Every Sunday, NPR’s Will Shortz, renowned for his work as The New York Times’ crossword editor, hosts the long-standing segment known as the Sunday Puzzle. While designed to be solvable with basic knowledge, these brainteasers still pose a challenge even for seasoned participants. Because of their complexity, some researchers believe the Sunday Puzzle provides a unique opportunity to test AI’s problem-solving capabilities.
A recent study conducted by researchers from Wellesley College, Oberlin College, the University of Texas at Austin, Northeastern University, Charles University, and the startup Cursor aimed to assess AI models using puzzles from the segment. Their findings revealed unexpected behaviors in reasoning models, such as OpenAI’s o1, including instances where the models seemingly “give up” and produce incorrect answers they recognize as wrong. “We sought to create a benchmark featuring problems understandable with general knowledge,” explained Arjun Guha, a computer science professor at Northeastern and co-author of the study.

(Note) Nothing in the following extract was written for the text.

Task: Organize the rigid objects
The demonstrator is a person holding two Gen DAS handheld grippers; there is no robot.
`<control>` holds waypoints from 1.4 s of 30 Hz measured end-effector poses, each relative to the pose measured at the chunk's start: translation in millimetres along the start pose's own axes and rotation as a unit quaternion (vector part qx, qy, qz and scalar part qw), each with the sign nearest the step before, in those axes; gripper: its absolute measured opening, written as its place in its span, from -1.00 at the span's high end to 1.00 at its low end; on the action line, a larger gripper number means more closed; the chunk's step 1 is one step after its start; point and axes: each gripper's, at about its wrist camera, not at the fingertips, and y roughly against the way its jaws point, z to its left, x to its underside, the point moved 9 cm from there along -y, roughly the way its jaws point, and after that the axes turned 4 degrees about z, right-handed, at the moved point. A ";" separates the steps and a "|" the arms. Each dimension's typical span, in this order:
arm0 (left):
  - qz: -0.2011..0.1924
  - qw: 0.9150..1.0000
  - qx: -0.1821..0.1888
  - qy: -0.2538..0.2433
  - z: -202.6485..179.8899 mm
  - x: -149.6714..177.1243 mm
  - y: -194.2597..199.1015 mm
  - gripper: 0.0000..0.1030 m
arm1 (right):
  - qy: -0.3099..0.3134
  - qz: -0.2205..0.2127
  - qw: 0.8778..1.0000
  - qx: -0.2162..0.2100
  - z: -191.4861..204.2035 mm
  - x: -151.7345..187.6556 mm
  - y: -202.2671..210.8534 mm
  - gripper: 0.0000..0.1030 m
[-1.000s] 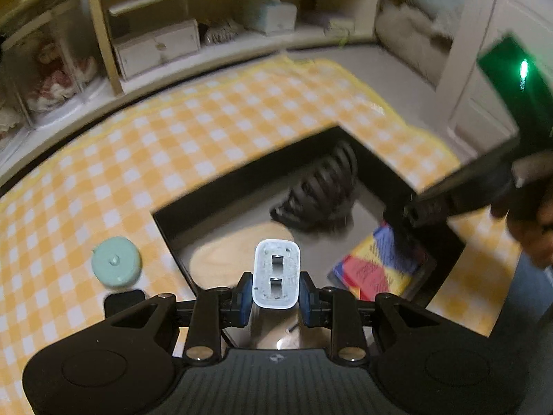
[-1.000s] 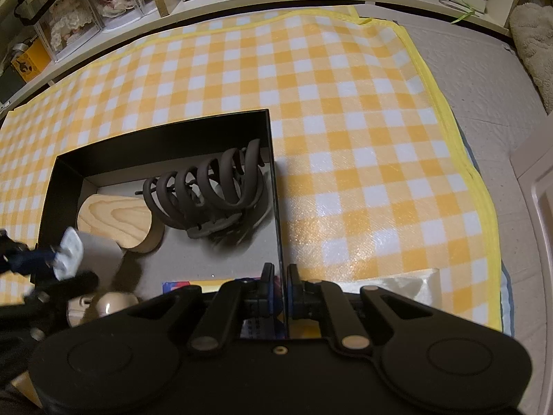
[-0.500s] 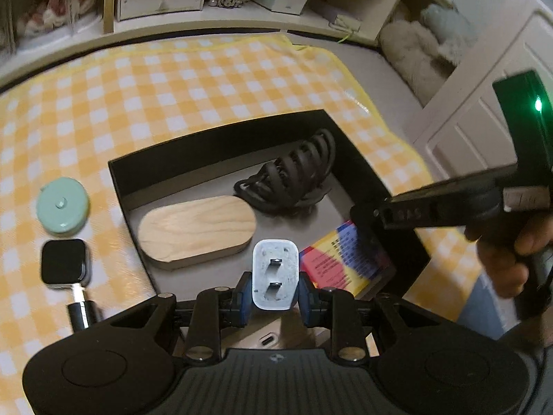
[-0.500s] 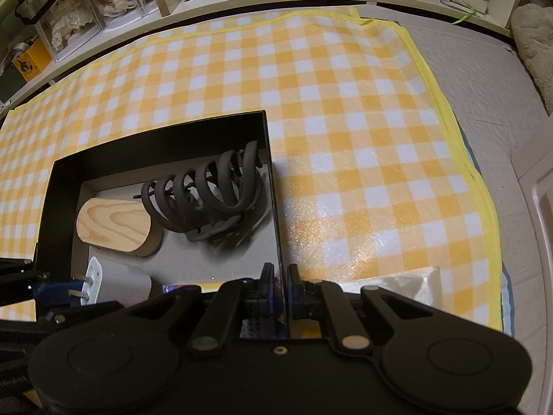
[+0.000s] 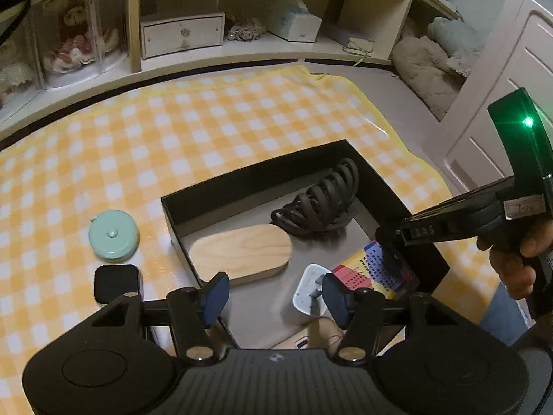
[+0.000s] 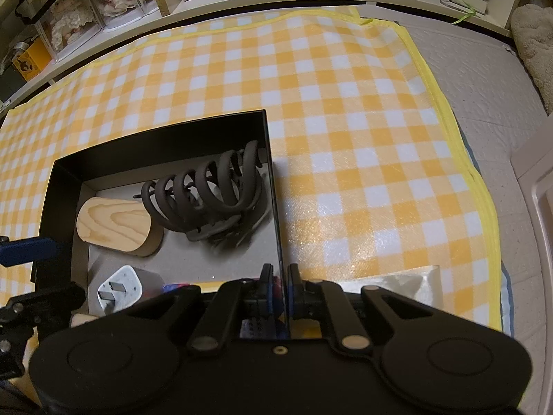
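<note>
Inside the black box, the white charger lies (prongs up) below the opening left gripper.

1. Left wrist cam sat just behind the left gripper, tilted down and looking in over the near left corner of the black box, close range. Shelves filled the far background.
2. Right wrist cam sat behind the right gripper, pitched steeply down over the box's right wall, also close.
3. Both views shared the box interior: wooden block, hair claw, white plug, plus the checked mat.
4. Each cam caught the other gripper at frame edge.
</note>
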 end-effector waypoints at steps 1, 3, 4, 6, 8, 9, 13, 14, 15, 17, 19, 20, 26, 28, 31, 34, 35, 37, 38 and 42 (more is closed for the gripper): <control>0.000 1.000 0.002 0.003 1.0 -0.2 0.3 -0.17 | 0.000 0.000 1.000 0.000 0.2 0.3 -0.2 0.83; 0.001 1.000 0.002 0.005 1.5 -0.9 0.5 -0.20 | 0.000 0.000 1.000 0.000 0.0 -0.1 0.0 0.83; 0.000 1.000 0.002 0.005 1.1 -0.7 1.0 -0.25 | -0.001 0.000 1.000 -0.001 0.1 0.0 0.0 0.83; -0.004 1.000 0.006 0.006 -0.5 -0.5 4.4 -0.38 | 0.000 0.000 1.000 0.000 0.2 -0.1 0.0 0.83; -0.013 1.000 0.009 0.007 -2.6 -0.8 10.3 -0.50 | 0.001 0.000 1.000 0.001 -0.2 0.0 0.0 0.83; -0.017 1.000 0.005 0.004 -3.6 -0.7 13.6 -0.61 | 0.001 0.000 1.000 0.001 0.2 0.8 -0.3 0.83; -0.032 0.999 -0.017 -0.010 -4.0 -1.4 23.9 -0.69 | 0.000 0.000 1.000 0.000 0.2 0.1 0.0 0.83; -0.033 0.999 -0.016 -0.008 -3.7 -2.0 25.6 -0.72 | 0.000 0.000 1.000 0.000 -0.1 -0.2 0.1 0.83; -0.034 0.999 -0.014 -0.005 -3.7 -1.9 27.5 -0.78 | 0.000 0.000 1.000 0.000 -0.2 -0.2 0.1 0.83; -0.037 0.999 -0.012 -0.005 -5.0 -1.7 31.2 -0.91 | 0.000 0.000 1.000 0.000 -0.2 -0.2 0.2 0.83; -0.038 0.999 -0.014 -0.011 -6.4 -1.4 34.0 -0.99 | 0.000 0.000 1.000 0.000 0.1 0.7 -0.4 0.83; -0.039 0.999 -0.015 -0.013 -7.3 -0.6 35.5 -0.99 | 0.000 0.000 1.000 0.000 -0.2 -0.2 0.2 0.83; -0.041 0.999 -0.013 -0.017 -11.9 2.2 42.8 -1.00 | 0.000 0.000 1.000 0.000 -0.3 -0.4 0.4 0.83; -0.043 0.999 -0.014 -0.021 -13.6 2.7 44.5 -1.00 | 0.000 0.000 1.000 0.000 -0.3 -0.3 0.3 0.83; -0.045 0.999 -0.015 -0.025 -15.5 3.9 46.6 -1.00 | 0.000 0.000 1.000 0.001 -0.2 -0.2 0.3 0.83; -0.046 0.999 -0.012 -0.026 -16.6 4.7 48.9 -1.00 | 0.001 0.000 1.000 0.001 -0.2 0.2 -0.1 0.83; -0.047 0.999 -0.012 -0.026 -17.0 4.8 50.0 -1.00 | 0.000 0.000 1.000 0.001 -0.5 -0.5 0.5 0.83; -0.049 0.998 -0.011 -0.025 -17.4 4.5 52.2 -1.00 | -0.001 0.000 1.000 0.000 -0.3 -0.3 0.4 0.83; -0.050 0.998 -0.011 -0.024 -17.4 4.2 53.6 -1.00 | -0.001 0.000 1.000 0.000 -0.3 -0.5 0.5 0.83; -0.057 0.998 -0.012 -0.015 -15.0 2.2 60.6 -1.00 | 0.000 0.000 1.000 0.001 -0.5 -0.6 0.6 0.84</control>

Currently, AI benchmarking faces significant challenges. Many widely used tests measure proficiency in advanced academic subjects like PhD-level math and science, which do not reflect the needs of everyday users. Meanwhile, many existing benchmarks are nearing saturation, meaning AI models are achieving near-perfect scores, reducing their usefulness for measuring progress.
The advantage of using Sunday Puzzle questions as a benchmark lies in their accessibility and structure. They don’t require specialized knowledge, and AI models cannot rely on memorization to solve them, making the challenges more suitable for evaluating reasoning abilities. “What makes these puzzles difficult is that progress is often slow until a breakthrough moment when everything suddenly makes sense,” Guha noted. “This process demands both insight and elimination.”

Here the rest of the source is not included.